- **Work order**: Only the count is expected: the number of lines below that contain "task".

+ + + + + + +

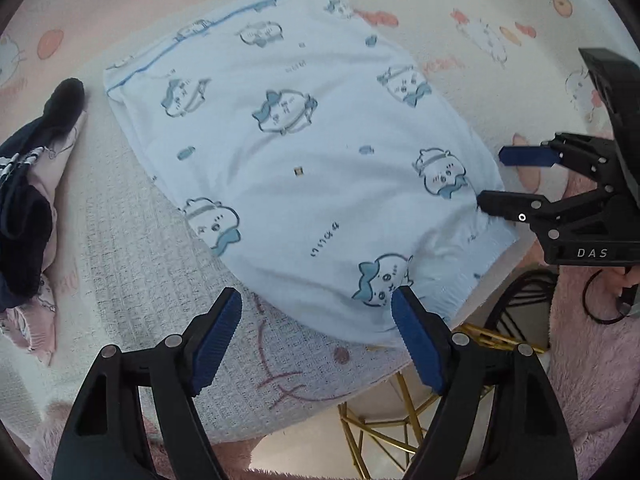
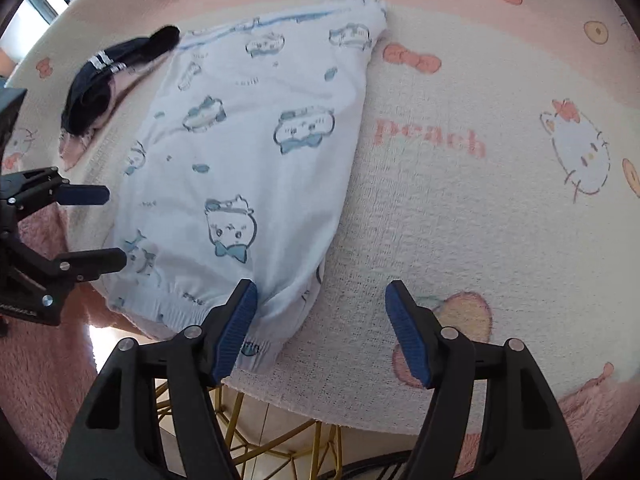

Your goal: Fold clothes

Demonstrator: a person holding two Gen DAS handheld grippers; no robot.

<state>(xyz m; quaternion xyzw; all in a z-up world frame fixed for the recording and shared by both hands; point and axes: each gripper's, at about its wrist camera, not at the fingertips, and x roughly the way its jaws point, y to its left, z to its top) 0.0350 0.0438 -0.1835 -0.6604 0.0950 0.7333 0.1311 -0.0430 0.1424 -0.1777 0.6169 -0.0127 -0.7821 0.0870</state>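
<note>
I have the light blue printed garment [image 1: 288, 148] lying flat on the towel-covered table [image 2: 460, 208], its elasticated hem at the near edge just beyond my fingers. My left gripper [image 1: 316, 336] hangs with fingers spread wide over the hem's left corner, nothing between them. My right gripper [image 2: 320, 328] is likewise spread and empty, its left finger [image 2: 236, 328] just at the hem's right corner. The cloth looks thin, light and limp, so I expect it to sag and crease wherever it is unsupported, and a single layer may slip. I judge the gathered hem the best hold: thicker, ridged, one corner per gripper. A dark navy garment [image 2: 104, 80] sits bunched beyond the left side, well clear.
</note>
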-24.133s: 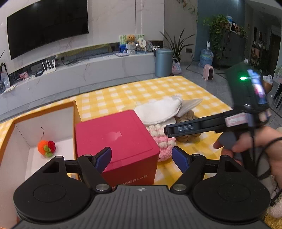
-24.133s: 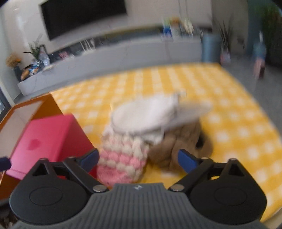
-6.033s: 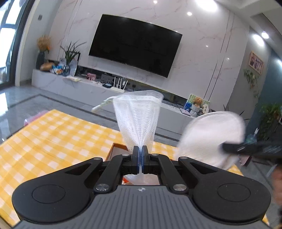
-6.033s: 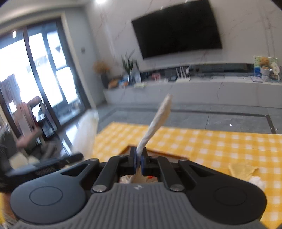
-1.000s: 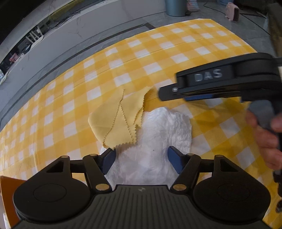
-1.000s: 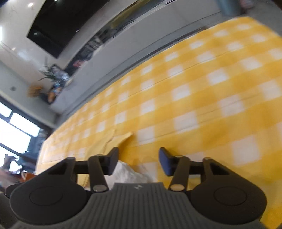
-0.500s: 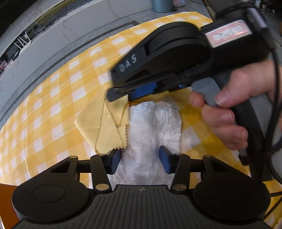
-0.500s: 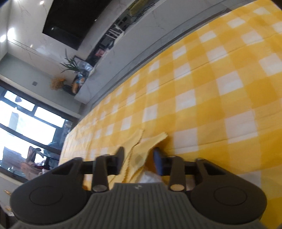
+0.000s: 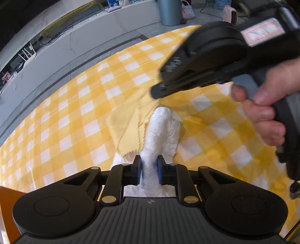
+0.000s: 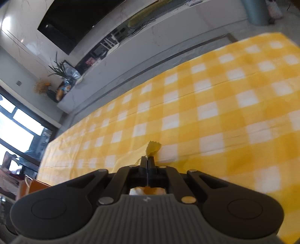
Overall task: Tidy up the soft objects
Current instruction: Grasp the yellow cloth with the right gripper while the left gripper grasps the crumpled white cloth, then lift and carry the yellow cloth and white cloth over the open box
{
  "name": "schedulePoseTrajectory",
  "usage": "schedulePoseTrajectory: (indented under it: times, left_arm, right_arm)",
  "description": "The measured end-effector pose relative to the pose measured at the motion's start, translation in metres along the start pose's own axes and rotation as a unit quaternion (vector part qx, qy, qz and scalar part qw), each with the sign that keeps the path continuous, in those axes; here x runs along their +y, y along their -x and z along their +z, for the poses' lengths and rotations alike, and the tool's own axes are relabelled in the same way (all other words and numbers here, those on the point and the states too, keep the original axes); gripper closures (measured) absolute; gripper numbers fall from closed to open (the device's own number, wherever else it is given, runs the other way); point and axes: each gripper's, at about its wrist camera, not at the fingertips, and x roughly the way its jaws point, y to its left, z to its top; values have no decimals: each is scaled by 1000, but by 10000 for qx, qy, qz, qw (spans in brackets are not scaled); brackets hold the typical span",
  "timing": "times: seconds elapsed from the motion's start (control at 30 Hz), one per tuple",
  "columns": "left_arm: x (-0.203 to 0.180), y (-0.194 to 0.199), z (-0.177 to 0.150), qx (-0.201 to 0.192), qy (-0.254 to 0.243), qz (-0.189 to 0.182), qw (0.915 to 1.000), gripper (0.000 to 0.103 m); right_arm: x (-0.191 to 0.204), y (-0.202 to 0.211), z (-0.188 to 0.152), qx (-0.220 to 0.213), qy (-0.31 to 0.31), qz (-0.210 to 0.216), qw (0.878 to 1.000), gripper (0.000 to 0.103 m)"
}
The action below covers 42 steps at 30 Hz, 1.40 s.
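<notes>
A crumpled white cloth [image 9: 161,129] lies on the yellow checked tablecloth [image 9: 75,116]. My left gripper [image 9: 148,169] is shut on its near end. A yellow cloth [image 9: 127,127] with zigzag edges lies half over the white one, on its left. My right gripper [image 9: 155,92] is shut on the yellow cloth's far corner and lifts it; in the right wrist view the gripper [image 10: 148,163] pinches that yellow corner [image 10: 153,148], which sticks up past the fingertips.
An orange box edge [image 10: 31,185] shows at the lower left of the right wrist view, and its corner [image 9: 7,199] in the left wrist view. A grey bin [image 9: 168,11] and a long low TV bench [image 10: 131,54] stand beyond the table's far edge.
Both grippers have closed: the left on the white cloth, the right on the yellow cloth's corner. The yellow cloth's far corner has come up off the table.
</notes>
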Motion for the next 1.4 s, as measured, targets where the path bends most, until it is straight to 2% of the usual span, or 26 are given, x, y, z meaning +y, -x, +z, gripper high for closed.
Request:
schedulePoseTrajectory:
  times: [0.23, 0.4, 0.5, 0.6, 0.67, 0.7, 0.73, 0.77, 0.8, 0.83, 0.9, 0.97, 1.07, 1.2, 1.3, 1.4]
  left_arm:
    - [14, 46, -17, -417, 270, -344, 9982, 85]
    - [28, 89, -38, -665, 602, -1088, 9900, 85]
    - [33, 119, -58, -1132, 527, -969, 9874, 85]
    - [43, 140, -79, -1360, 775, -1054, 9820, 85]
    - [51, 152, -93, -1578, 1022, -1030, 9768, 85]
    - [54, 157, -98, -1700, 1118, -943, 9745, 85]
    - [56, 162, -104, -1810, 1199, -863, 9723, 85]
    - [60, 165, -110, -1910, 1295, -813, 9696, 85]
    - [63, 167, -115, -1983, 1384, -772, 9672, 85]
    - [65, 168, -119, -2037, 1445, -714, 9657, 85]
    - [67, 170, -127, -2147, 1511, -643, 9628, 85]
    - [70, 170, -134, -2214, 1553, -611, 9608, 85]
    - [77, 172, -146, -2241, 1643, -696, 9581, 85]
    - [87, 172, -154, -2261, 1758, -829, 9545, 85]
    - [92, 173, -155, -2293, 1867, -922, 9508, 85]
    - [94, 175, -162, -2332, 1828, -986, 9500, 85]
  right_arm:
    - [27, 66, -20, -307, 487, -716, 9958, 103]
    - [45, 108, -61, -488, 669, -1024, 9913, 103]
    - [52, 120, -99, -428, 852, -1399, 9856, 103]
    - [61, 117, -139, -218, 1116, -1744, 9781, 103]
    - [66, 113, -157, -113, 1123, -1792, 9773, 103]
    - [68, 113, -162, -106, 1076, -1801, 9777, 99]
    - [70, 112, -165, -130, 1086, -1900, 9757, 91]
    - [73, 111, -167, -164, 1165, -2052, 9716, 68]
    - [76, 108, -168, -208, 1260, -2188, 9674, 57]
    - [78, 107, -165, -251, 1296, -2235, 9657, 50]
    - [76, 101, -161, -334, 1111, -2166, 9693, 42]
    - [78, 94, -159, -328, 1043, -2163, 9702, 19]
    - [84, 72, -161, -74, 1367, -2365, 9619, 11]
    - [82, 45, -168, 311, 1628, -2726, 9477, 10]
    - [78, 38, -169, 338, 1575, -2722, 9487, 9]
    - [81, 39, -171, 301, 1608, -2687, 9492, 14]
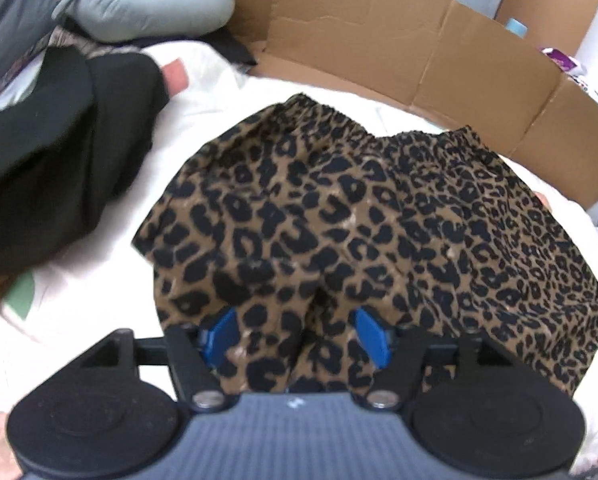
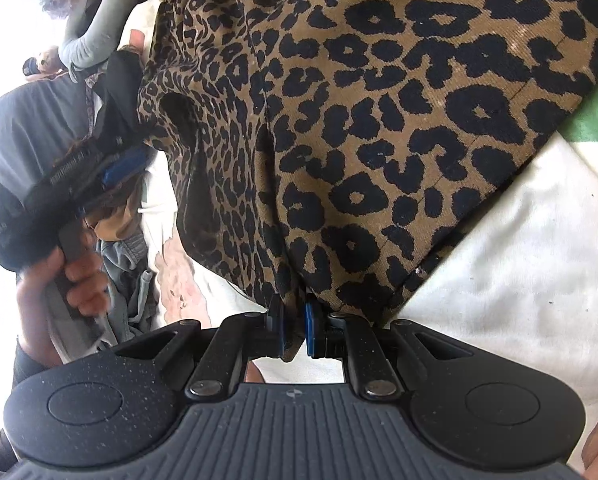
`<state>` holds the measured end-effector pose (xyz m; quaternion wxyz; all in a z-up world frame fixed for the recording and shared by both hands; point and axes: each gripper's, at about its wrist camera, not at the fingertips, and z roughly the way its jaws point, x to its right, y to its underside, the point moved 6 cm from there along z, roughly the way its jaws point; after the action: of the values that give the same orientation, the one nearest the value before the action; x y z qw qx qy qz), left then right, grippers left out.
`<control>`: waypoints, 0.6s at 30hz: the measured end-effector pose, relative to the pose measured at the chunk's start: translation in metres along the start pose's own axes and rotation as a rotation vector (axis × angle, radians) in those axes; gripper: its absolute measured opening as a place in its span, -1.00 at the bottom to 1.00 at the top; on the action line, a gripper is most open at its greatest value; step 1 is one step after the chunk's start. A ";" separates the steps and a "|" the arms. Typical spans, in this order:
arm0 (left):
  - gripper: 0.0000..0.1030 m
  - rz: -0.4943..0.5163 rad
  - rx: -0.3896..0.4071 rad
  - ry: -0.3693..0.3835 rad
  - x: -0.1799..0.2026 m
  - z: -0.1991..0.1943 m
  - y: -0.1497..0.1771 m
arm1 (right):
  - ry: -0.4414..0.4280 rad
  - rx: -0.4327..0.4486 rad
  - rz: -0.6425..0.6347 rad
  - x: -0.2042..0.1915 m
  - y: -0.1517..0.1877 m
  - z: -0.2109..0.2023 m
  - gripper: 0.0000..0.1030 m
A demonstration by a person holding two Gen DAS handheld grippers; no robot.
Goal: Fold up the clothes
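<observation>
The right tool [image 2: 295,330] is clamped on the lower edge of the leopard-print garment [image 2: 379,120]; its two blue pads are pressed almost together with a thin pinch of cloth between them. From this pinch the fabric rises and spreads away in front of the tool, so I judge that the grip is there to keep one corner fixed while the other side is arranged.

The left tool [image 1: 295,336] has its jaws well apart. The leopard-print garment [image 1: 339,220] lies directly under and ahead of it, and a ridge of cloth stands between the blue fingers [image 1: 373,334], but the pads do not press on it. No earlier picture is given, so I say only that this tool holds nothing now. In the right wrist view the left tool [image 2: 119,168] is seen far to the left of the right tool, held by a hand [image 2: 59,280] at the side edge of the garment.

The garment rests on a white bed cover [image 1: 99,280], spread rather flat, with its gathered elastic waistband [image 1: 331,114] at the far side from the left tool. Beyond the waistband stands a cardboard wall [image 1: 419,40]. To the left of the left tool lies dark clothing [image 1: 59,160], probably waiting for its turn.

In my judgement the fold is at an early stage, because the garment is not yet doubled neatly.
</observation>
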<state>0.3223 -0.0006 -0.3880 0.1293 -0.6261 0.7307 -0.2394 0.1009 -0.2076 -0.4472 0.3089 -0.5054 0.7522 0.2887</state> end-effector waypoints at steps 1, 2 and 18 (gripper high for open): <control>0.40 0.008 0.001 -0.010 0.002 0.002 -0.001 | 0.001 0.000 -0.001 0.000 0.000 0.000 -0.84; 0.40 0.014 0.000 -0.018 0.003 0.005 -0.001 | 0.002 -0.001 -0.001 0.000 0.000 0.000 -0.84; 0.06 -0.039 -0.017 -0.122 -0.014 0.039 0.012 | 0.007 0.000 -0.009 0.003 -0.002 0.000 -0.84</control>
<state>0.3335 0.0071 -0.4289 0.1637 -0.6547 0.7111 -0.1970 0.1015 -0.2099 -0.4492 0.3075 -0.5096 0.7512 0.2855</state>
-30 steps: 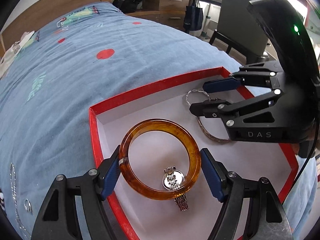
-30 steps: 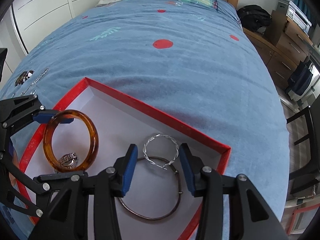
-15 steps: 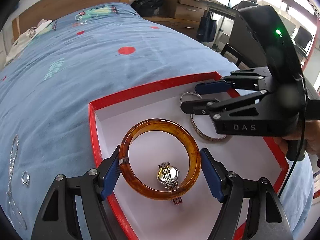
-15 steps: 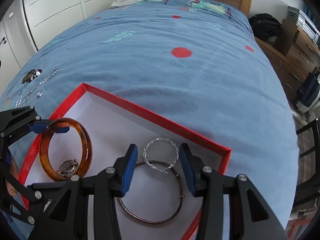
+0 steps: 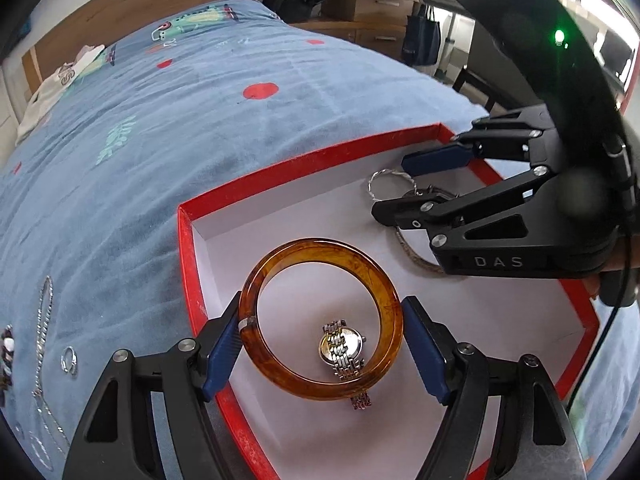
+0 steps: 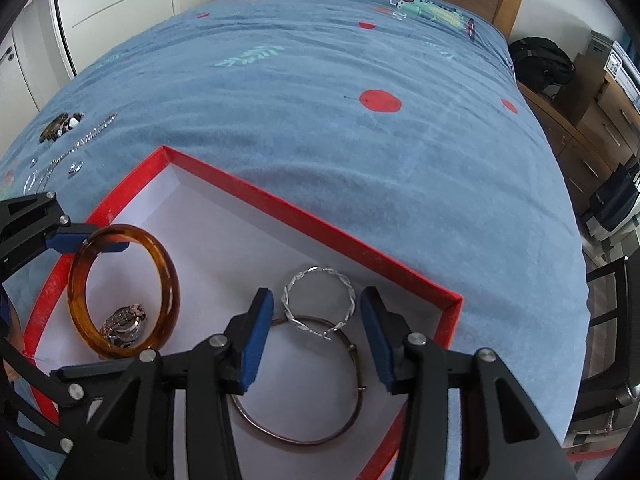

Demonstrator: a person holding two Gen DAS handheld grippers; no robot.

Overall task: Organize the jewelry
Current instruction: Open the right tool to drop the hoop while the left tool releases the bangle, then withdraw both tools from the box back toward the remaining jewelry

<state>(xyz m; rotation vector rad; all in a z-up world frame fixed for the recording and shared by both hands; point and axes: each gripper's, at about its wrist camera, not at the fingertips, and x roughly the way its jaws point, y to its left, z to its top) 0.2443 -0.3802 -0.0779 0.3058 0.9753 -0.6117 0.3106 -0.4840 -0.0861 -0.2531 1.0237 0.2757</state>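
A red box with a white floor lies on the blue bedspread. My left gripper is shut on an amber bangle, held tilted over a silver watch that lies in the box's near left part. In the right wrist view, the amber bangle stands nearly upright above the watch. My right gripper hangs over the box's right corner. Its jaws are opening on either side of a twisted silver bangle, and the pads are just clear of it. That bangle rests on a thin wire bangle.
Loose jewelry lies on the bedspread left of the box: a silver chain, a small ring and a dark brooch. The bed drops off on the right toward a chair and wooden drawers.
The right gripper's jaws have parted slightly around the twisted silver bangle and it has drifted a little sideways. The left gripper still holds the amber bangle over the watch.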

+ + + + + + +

- **Result for this exercise**: 2